You can process with php, but probably better to process through apache using mod_rewrite. See here.


----------



## Mr.LLB (May 27, 2008)

thx ehymel,

it seems like you're the only one on this site helping!

how would I do it with php?


----------



## ehymel (Aug 12, 2007)

lol, I think you just ask questions that I know a little something about!

Probably several ways to handle this, and it depends a lot on how you set things up. The down-side to processing with php is that the URL being requested has to actually exist, whereas processing with apache means you can transparently redirect an arbitrary request to a definite script. This is a really huge difference, especially if you plan on having more than a few channels.

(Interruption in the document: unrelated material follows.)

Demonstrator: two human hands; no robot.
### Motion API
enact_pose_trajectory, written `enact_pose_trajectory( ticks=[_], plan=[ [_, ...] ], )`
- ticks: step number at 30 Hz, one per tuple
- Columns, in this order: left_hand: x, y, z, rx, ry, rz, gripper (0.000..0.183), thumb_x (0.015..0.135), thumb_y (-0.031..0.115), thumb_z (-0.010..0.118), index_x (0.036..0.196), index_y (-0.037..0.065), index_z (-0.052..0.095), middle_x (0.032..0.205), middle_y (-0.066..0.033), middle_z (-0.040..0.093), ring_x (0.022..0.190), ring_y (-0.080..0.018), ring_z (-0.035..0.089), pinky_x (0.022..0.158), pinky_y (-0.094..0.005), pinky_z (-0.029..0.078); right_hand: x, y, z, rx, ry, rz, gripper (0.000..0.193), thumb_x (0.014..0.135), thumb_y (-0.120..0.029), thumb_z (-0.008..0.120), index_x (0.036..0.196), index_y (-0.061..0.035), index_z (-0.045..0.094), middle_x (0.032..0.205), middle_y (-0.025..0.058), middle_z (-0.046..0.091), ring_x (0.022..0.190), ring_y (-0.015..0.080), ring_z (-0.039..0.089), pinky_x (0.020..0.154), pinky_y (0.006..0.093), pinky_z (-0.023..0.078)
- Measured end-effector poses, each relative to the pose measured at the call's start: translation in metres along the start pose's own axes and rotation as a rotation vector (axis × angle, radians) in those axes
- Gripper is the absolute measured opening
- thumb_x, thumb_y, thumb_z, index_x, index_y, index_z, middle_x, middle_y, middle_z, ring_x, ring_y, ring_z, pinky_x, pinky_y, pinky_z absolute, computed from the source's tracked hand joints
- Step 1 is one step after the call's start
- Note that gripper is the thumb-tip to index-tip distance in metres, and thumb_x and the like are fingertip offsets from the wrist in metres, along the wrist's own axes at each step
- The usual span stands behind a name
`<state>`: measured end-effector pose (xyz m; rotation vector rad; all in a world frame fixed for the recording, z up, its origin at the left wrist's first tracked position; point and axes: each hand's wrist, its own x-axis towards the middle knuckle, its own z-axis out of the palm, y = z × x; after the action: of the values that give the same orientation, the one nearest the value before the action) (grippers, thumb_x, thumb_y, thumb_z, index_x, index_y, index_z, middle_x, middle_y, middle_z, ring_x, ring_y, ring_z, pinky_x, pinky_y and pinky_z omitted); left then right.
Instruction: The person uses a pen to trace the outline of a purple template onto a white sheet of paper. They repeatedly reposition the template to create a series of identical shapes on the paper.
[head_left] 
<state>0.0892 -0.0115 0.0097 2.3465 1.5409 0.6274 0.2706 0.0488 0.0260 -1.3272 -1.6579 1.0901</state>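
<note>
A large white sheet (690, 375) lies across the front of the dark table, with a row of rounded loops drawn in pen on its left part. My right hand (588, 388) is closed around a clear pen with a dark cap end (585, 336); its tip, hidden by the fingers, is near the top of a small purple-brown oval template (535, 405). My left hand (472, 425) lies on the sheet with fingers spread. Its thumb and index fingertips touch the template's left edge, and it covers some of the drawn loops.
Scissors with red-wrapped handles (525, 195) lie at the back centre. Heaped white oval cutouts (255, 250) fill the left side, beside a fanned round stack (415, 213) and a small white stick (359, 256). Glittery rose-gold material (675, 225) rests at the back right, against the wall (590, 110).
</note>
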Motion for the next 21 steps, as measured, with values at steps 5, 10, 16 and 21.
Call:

To handle with php, then *every* channel would require an actual file to exist to handle *each* channel, even if each of those files does nothing more than reference some common script somewhere that shows the appropriate channel content. What a pain!

To handle with apache, then requests to http://mysite.com/xyz shows you channel xyz, mysite.com/abc shows you channel abc, etc. Now multiply by a dozen or a hundred or thousands of sites, and the power is clear in using apache.

If you *really* want to use php, then you could get at the requested channel by parsing $_SERVER['PHP_SELF'].

Did I mention that apache is really the way to go on this? ;-)


----------



## Mr.LLB (May 27, 2008)

lol yes. but the reason i am asking about php is because that's the only server side language i know.

now...can't i do this.....have the link there

get php to get the url, break it down, get the channel name entered, search for it, and redirect to that page? and if the channel page does not exists, redirect to the index page


----------



## ehymel (Aug 12, 2007)

No, that won't work. If the page does not exist, then apache will complain before php ever sees a request. You can configure apache to use a custom 404 error page (does not exist error) that could process the request.

The apache redirect stuff is really not too difficult. If you can do the php and javascript I've seen from your work, then the apache redirect will be easy.


----------



## namenotfound (Apr 30, 2005)

Mr.LLB said:


> lol yes. but the reason i am asking about php is because that's the only server side language i know.


Coding in Apache is pretty simple, create a text file and name it *.htaccess* and that file is where you write all your code.

Here's an example of "myname.php" redirecting to "myname"

RewriteRule ^myname(/)?$ http://example.com/myname.php

The (/) means that "example.com/myname" and "example.com/myname/" will both redirect to "example.com/myname.php


----------



## Mr.LLB (May 27, 2008)

thanks to both of you, i have been reading tutorials on this.

@mynamenotfound

does this mean that i have to manually write the redirect code for EACH redirect I want?

there's no automatic way?

thx


----------



## ehymel (Aug 12, 2007)

No need to write the code for each one, just use wildcards.

For example:
RewriteRule ^/(.*)$ /channel.php?channel=$1

Then in a script called channel.php. process $_GET['channel'] to grab the channel name. I haven't tested this, so be wary that this example might redirect *everything*. I'm just illustrating the strength of wildcards in this scenario.


----------



## Mr.LLB (May 27, 2008)

ahh...

got it. thanks man.

can you use this sort of trick to hide your javascript file too?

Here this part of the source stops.